Certains ont bien sûr contourné l'interdiction, disant que leur présence permettait d'éviter des souffrances inutiles aux condamnés à mort. Mais dans la plupart des cas, ces exécutions sont réalisées par des infirmiers ou du personnel n'ayant qu'une formation médicale très limitée. "Les bourreaux sont choisis parmis un groupe d'employés pénitentiaites volontaires, explique le Centre d'information sur la peine de mort (en anglais). Il semble qu'il n'y ait pas beaucoup de vérifications sur leur parcours."
Cette situation peut s'avérer très problématique en cas de réaction allergique du détenu ou lors du calcul des doses d'anesthésiants et de barbituriques. Dans de nombreux cas, les "bourreaux" ont en outre passé de longues minutes à chercher une veine pour poser une perfusion. Les veines de certains condamnés à mort, anciens consommateurs d'héroïne, rendent très compliquée la pose d'un cathéter. Mais le Washington Post (en anglais) rappelle aussi plusieurs épisodes lugubres : un prisonnier conseillant le personnel médical sur la meilleur endroit où le piquer, une seringue se détachant du bras d'un autre au milieu de l'exécution ou encore l'"horrible souffrance" d'un condamné à qui on avait inserré une perfusion vers la main et non vers le cœur.

Un retour à des exécutions "primitives" ?

"Les Américains en ont marre de cette barbarie", a réagi Diann Rust-Tierney, de la Coalition nationale pour abolir la peine de mort, après l'agonie de Joseph Wood. Elle a ensuite qualifié l'exécution d'"inacceptable" et de "choquante". L'Union américaine pour les libertés civiles a pour sa part estimé qu'il "est temps pour l'Arizona et pour les autres Etats ayant toujours recours à l'injection létale d'admettre que cette expérience avec des produits non fiables est un échec", note CNN (en anglais).
Même certains partisans de la peine capitale estiment que la situation est intenable. Alex Kozinski, un des juges les plus influents de la Cour d'appel américaine, suggère ainsi de revenir vers des méthodes d'exécution "plus primitives et infaillibles". Comme la guillotine ou encore le peloton d'exécution, qui lui semble être la technique "la plus prometteuse", rapporte le Washington Post (en anglais). "Huit ou dix balles de gros calibre, tirées à courte distance, (...) causent la mort immédiate à chaque fois", explique le magistrat dans un procès verbal, lundi 21 juillet.
Et de souligner que "de nombreux fonctionnaires (...) ont la formation nécessaire pour viser juste". Alex Kozinski, qui estime que les injections létales "ne peuvent masquer la brutalité d'une exécution", n'est pourtant pas un opposant à la peine de mort. Comme le rappelle Legal Affairs (en anglais), il préfère simplement réserver les exécutions aux "tueurs en série, aux tueurs à gage et aux kamikazes".

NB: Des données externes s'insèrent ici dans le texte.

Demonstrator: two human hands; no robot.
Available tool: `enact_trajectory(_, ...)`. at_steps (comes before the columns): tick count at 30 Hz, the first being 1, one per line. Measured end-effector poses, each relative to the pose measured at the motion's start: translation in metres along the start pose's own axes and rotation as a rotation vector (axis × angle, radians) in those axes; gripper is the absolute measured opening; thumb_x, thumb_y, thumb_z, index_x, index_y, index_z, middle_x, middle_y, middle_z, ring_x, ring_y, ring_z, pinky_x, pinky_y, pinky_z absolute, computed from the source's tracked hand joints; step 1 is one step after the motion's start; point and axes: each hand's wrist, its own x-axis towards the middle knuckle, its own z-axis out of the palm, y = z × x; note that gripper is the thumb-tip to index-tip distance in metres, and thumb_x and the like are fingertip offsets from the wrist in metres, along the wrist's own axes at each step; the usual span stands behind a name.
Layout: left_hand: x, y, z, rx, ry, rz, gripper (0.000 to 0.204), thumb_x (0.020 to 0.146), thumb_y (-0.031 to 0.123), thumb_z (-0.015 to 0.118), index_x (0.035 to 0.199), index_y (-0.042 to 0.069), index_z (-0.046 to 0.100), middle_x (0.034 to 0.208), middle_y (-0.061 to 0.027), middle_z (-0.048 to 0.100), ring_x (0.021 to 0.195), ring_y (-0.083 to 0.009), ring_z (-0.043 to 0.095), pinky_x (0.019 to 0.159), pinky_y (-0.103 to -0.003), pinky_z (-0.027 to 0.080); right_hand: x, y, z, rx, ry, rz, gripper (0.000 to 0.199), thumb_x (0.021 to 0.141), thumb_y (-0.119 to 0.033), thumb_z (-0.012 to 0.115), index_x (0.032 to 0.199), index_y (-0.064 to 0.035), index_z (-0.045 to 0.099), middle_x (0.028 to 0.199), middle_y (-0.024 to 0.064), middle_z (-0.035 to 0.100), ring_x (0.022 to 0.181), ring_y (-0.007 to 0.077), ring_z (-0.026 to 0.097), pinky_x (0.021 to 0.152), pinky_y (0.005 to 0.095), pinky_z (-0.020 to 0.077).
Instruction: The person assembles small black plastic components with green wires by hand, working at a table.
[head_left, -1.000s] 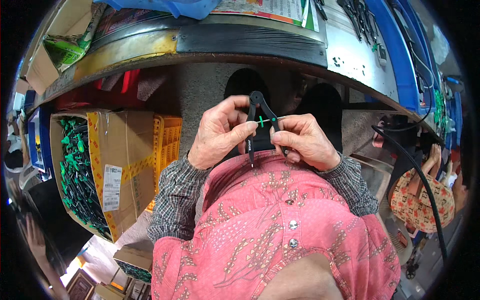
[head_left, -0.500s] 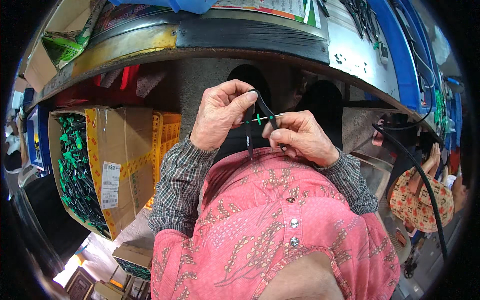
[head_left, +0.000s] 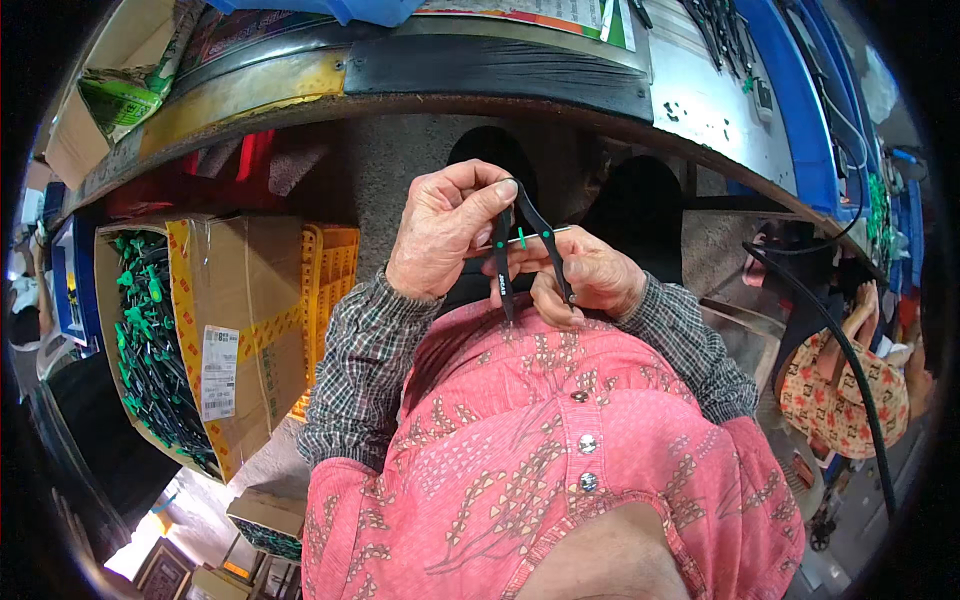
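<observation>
A black compass (head_left: 537, 216), legs spread toward six o'clock, held in two hands.
At its ten o'clock the left hand (head_left: 446, 230) pinches the hinge between thumb and finger; at four o'clock the right hand (head_left: 600, 276) has its fingers closed on the right leg. A green wheel (head_left: 522, 238) sits on the crossbar between the legs. Farther out, a cardboard box (head_left: 240, 275) of black-and-green pieces (head_left: 152, 330) stands at nine o'clock beside a yellow crate (head_left: 332, 275); a workbench (head_left: 500, 75) spans twelve.

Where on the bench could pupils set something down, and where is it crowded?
The speckled silver patch, between the black strip and blue tray; the strip itself looks bare. Crowded: the patch's far end, where black tools lie.
</observation>
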Motion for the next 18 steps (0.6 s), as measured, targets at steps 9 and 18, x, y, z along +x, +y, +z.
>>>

Alex Kozinski n'est pas le seul à penser que ces méthodes "primitives" ne sont finalement pas plus barbares que l'injection létale. Selon Le Monde, plusieurs Etats américains envisagent de réinstaurer d'autres techniques d'exécution. Les parlementaires du Wyoming et l'Utah doivent ainsi étudier l'autorisation de l'exécution des condamnés à mort par peloton. Le Tennessee a quant à lui réintroduit le recours à la chaise électrique en mai dernier. De nombreuses associations soulignent pourtant que l'électrocution peut, elle aussi, provoquer une violente souffrance chez les condamnés à mort.